AIM OF THE EXERCISE: Your job is to copy the lines from the material that include "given".

DATA SECTION:

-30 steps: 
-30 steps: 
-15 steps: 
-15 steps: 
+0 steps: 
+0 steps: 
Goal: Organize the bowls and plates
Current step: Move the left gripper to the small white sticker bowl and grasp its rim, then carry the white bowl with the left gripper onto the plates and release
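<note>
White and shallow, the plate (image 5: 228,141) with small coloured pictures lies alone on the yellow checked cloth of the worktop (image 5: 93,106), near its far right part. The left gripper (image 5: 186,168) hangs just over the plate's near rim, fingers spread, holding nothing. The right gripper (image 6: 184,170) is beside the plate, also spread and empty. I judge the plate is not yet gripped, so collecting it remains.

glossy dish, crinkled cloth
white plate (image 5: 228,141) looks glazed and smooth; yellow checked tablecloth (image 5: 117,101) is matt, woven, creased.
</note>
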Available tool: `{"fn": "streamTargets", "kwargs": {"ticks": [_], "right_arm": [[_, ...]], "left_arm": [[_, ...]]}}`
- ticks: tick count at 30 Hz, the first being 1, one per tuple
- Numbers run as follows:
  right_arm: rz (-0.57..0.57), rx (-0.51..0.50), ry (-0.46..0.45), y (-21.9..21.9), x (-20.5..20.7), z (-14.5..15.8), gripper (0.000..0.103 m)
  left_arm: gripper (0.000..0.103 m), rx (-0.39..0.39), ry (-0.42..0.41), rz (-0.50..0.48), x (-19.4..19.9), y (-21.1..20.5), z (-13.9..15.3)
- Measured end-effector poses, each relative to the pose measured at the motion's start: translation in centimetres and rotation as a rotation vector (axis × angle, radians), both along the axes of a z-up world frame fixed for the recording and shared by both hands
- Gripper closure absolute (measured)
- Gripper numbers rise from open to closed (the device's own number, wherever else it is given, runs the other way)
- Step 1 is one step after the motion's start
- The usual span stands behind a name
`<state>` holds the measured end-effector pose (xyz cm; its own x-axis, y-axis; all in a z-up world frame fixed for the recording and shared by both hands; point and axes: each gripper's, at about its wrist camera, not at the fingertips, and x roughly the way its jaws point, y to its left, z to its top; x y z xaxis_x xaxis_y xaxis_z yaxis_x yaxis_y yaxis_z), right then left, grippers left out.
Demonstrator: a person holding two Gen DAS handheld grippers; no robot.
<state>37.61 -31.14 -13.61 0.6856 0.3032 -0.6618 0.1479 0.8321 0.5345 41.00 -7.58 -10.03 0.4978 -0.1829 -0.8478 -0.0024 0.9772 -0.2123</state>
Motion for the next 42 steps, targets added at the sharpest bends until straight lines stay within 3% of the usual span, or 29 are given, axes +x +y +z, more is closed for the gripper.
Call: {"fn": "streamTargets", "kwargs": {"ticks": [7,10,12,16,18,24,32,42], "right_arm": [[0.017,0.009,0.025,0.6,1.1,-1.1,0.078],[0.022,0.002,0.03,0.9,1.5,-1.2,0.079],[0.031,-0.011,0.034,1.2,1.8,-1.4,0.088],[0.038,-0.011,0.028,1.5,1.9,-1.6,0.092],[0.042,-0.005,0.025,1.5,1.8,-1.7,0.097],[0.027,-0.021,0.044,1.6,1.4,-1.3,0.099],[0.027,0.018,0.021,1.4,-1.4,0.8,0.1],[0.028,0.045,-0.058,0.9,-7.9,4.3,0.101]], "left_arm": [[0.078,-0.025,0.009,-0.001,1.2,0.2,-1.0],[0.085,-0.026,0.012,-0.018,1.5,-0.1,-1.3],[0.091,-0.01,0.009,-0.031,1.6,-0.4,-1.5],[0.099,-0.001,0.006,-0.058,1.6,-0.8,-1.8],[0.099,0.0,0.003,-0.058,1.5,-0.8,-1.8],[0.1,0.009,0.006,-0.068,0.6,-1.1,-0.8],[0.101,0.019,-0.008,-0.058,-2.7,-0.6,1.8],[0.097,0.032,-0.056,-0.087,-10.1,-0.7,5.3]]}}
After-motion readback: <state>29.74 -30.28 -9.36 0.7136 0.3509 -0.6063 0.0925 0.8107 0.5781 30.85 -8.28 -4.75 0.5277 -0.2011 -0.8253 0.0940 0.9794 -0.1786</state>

SOLUTION FOR THIS PROBLEM:
- Gripper numbers rise from open to closed (the device's own number, wherever else it is given, runs the other way)
Motion for the next 42 steps, targets added at the sharpest bends until straight lines stay within 3% of the usual span, or 29 are given, axes +x +y +z, more is closed for the gripper.

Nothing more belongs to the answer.